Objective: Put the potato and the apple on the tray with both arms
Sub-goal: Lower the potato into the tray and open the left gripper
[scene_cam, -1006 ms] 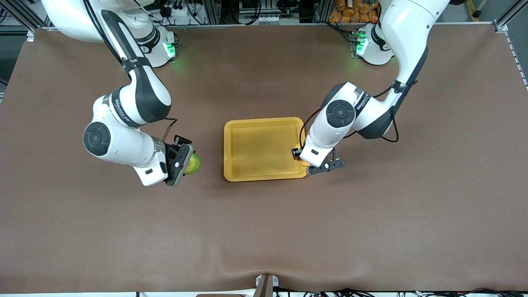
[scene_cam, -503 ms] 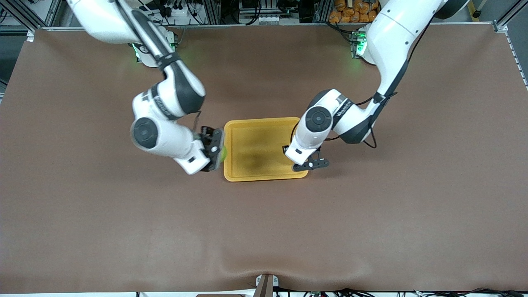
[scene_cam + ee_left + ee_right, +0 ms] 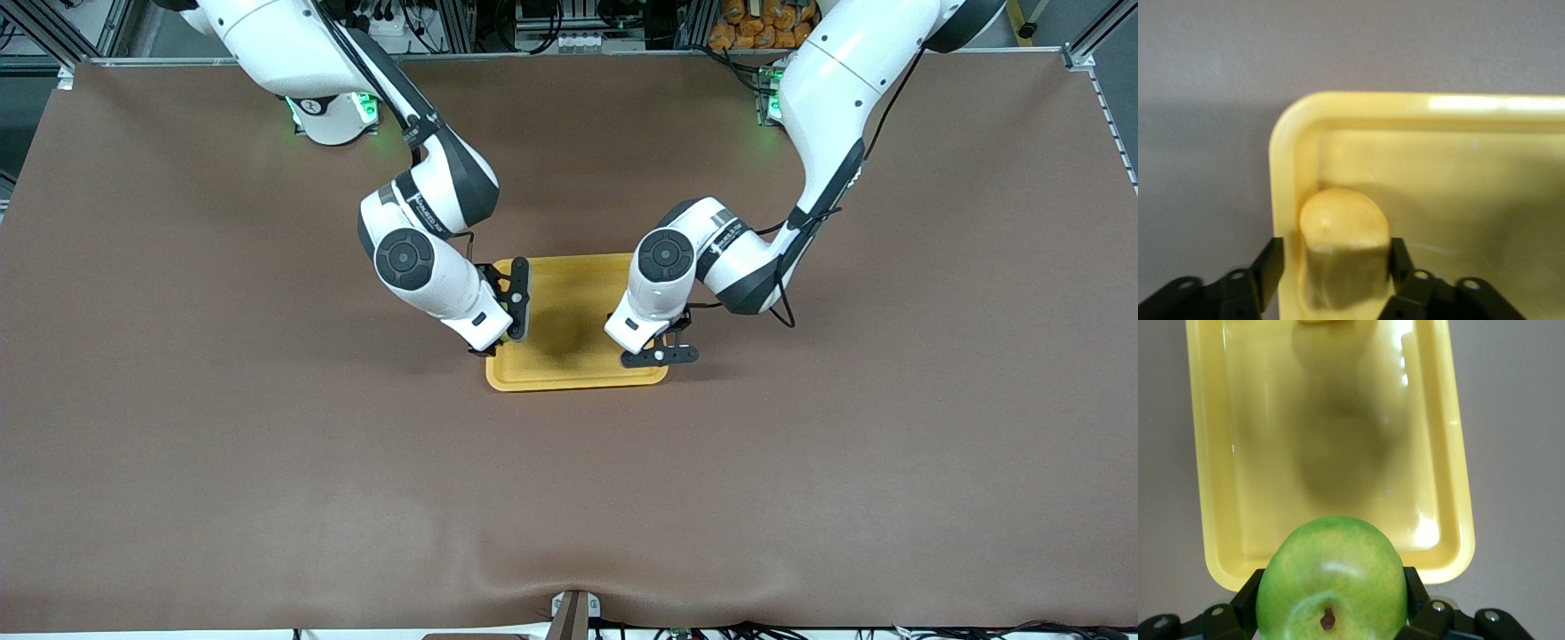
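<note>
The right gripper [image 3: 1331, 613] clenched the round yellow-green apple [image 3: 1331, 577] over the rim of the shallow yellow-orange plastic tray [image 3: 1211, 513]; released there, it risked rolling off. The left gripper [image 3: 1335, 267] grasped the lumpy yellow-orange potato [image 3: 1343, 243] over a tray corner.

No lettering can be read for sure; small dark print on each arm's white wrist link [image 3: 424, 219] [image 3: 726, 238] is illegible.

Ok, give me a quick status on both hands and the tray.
Left hand shut on the potato, over a tray corner. Right hand shut on the apple, over the tray's rim. Nothing in the way.
</note>
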Robot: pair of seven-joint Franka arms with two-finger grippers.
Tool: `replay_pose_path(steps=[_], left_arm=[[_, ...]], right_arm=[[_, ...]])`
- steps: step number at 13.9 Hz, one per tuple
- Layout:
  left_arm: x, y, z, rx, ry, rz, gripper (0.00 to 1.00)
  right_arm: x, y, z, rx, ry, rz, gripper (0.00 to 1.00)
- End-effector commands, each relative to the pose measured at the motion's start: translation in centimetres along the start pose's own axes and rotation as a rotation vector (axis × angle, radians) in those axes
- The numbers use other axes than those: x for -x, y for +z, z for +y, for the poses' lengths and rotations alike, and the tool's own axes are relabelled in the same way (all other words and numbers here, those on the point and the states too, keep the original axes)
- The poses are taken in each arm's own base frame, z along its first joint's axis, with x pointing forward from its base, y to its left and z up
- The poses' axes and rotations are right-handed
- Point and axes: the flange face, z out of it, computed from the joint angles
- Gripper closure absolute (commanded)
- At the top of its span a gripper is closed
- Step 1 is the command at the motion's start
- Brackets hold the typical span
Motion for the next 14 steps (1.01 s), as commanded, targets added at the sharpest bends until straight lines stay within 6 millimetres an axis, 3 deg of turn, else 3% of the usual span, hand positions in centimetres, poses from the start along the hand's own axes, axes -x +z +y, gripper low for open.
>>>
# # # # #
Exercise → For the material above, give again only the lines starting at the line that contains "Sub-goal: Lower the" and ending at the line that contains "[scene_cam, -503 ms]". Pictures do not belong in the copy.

Answer to this exercise →
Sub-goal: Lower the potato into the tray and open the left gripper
[scene_cam, -1006 ms] 
[scene_cam, -503 ms] 

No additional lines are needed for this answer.